### EXERCISE
Pictures aside, restate the records below exactly as written.

### EXERCISE DATA
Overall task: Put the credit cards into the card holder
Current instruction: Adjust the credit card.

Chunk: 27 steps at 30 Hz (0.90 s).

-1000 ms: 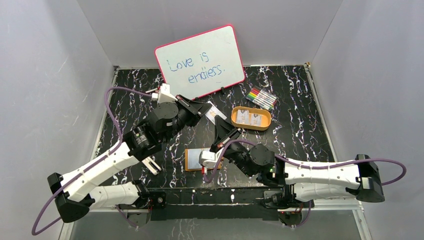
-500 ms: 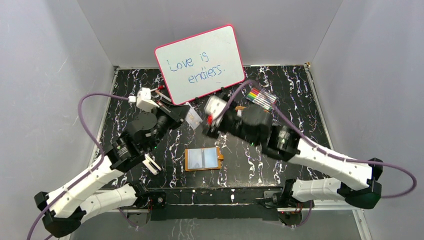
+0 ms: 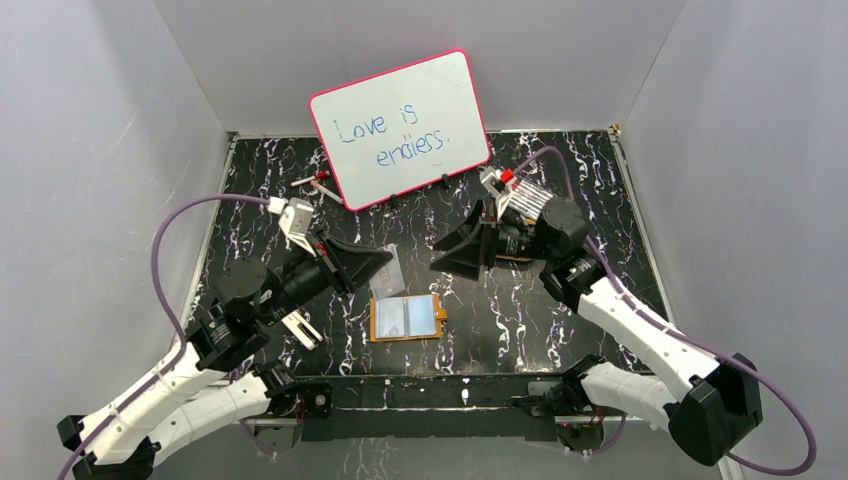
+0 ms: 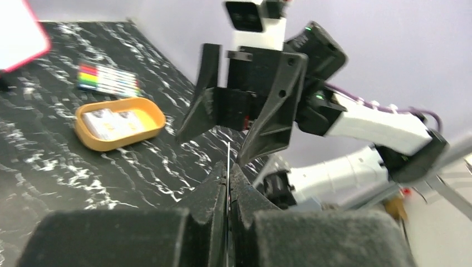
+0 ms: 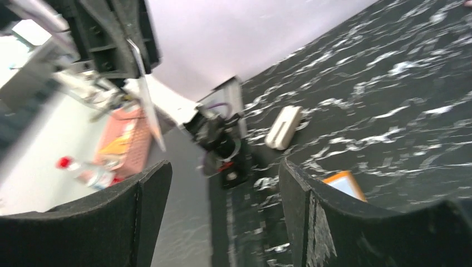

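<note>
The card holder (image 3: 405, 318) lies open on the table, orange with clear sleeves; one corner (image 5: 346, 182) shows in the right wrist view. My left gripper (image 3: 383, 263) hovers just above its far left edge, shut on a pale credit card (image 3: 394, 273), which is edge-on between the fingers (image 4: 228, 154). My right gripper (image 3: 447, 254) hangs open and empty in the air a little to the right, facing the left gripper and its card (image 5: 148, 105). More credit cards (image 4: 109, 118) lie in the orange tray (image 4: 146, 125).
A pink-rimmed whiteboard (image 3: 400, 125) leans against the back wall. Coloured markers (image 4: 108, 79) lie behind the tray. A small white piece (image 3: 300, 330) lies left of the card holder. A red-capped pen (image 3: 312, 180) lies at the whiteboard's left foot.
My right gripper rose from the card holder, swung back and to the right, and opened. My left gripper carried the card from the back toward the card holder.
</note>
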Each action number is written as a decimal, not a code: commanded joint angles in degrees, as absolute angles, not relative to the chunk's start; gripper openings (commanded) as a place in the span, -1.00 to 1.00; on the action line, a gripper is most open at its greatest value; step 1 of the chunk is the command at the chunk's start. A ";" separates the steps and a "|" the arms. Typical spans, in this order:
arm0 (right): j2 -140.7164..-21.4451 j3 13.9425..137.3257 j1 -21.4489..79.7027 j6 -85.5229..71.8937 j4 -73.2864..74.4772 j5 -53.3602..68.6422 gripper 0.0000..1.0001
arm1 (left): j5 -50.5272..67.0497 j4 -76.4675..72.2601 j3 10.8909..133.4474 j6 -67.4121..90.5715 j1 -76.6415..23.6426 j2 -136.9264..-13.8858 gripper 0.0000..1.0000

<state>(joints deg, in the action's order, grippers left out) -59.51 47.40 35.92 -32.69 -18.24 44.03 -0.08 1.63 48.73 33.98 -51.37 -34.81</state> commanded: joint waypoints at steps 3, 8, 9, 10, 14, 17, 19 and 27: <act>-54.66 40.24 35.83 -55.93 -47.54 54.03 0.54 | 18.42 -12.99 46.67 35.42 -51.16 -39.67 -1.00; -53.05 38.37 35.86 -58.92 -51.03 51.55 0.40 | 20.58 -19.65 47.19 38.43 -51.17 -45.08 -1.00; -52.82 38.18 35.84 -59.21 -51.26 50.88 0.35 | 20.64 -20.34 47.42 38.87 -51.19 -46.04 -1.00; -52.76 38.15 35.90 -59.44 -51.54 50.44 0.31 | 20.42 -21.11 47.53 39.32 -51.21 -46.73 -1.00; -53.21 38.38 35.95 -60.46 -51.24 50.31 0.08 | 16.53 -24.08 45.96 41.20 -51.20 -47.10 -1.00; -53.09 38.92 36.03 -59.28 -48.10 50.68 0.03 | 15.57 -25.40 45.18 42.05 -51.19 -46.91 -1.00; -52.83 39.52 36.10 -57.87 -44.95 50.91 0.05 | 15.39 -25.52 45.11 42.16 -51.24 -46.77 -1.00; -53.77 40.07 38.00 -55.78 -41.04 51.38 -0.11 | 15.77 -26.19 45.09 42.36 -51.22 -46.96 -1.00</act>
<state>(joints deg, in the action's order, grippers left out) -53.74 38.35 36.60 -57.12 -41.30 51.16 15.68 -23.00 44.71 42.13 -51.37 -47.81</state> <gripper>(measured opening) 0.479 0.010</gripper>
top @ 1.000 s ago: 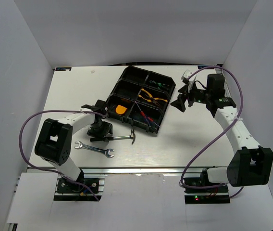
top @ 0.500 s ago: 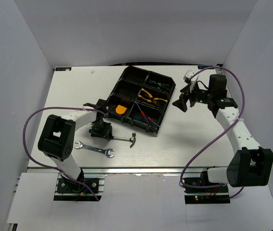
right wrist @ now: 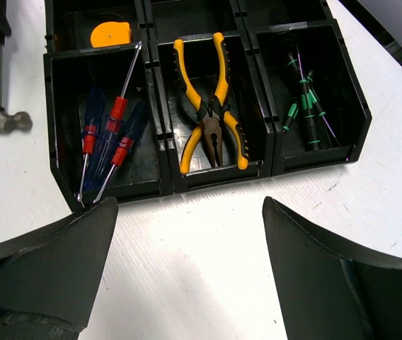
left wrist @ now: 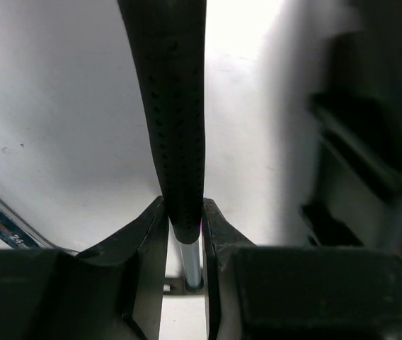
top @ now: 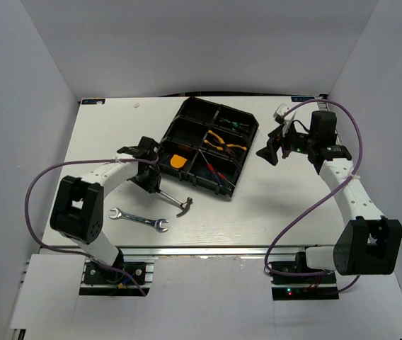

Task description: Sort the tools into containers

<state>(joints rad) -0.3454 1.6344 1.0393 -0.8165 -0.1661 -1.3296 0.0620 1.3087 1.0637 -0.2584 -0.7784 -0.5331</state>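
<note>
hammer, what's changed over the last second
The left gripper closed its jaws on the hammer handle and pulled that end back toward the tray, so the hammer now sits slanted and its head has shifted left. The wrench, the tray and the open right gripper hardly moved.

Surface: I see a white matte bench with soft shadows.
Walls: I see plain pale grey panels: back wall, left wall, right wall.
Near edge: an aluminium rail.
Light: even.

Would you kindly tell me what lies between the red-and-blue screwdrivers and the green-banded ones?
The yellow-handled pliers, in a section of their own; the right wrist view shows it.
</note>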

### WRITTEN ANSWER
Overall task: Put the credit cards into the card holder
Current instruction: Adjust the credit card.

Chunk: 27 steps at 30 Hz (0.90 s).

-1000 ms: 
-500 ms: 
+0 ms: 
+0 ms: 
+0 ms: 

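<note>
The card holder (image 3: 405, 318) lies open on the table, orange with clear sleeves; one corner (image 5: 346, 182) shows in the right wrist view. My left gripper (image 3: 383, 263) hovers just above its far left edge, shut on a pale credit card (image 3: 394, 273), which is edge-on between the fingers (image 4: 228, 154). My right gripper (image 3: 447, 254) hangs open and empty in the air a little to the right, facing the left gripper and its card (image 5: 148, 105). More credit cards (image 4: 109, 118) lie in the orange tray (image 4: 146, 125).
A pink-rimmed whiteboard (image 3: 400, 125) leans against the back wall. Coloured markers (image 4: 108, 79) lie behind the tray. A small white piece (image 3: 300, 330) lies left of the card holder. A red-capped pen (image 3: 312, 180) lies at the whiteboard's left foot.
My right gripper rose from the card holder, swung back and to the right, and opened. My left gripper carried the card from the back toward the card holder.
</note>
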Each action number is written as a decimal, not a code: commanded joint angles in degrees, as absolute angles, not relative to the chunk's start; gripper openings (commanded) as a place in the span, -1.00 to 1.00; on the action line, a gripper is most open at its greatest value; step 1 of the chunk is the command at the chunk's start. A ";" separates the steps and a "|" the arms. Typical spans, in this order:
arm0 (right): j2 -140.7164..-21.4451 j3 13.9425..137.3257 j1 -21.4489..79.7027 j6 -85.5229..71.8937 j4 -73.2864..74.4772 j5 -53.3602..68.6422 gripper 0.0000..1.0001
arm1 (left): j5 -50.5272..67.0497 j4 -76.4675..72.2601 j3 10.8909..133.4474 j6 -67.4121..90.5715 j1 -76.6415..23.6426 j2 -136.9264..-13.8858 gripper 0.0000..1.0000

<state>(joints deg, in the action's order, grippers left out) -59.51 47.40 35.92 -32.69 -18.24 44.03 -0.08 1.63 48.73 33.98 -51.37 -34.81</state> commanded: joint waypoints at steps 3, 8, 9, 10, 14, 17, 19 and 27: <act>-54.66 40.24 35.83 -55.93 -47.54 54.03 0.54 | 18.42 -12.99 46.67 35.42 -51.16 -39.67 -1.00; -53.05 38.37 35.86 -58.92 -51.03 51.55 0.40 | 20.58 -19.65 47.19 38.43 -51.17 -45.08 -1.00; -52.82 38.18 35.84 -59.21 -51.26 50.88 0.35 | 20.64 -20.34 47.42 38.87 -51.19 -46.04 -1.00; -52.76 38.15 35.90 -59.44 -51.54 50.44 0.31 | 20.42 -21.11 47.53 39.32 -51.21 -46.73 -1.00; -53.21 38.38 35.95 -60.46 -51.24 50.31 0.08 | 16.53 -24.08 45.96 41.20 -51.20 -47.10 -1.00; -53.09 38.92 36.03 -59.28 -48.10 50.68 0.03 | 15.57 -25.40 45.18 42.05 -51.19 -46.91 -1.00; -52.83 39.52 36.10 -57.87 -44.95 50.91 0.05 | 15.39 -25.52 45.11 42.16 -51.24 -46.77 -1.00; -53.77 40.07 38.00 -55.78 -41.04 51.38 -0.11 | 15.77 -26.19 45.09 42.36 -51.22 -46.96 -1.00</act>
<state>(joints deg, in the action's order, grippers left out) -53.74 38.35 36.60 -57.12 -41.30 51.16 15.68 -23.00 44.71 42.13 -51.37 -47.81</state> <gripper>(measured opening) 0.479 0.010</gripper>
top @ 1.000 s ago: 
top @ 0.500 s ago: 
right wrist @ now: 
left wrist @ now: 
top @ now: 

Task description: Sort the tools into containers

<state>(joints rad) -0.3454 1.6344 1.0393 -0.8165 -0.1661 -1.3296 0.0620 1.3087 1.0637 -0.2584 -0.7784 -0.5331</state>
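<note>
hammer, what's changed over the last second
The left gripper closed its jaws on the hammer handle and pulled that end back toward the tray, so the hammer now sits slanted and its head has shifted left. The wrench, the tray and the open right gripper hardly moved.

Surface: I see a white matte bench with soft shadows.
Walls: I see plain pale grey panels: back wall, left wall, right wall.
Near edge: an aluminium rail.
Light: even.

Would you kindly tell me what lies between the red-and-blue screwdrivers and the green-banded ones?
The yellow-handled pliers, in a section of their own; the right wrist view shows it.
</note>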

Nothing remains to add to the output.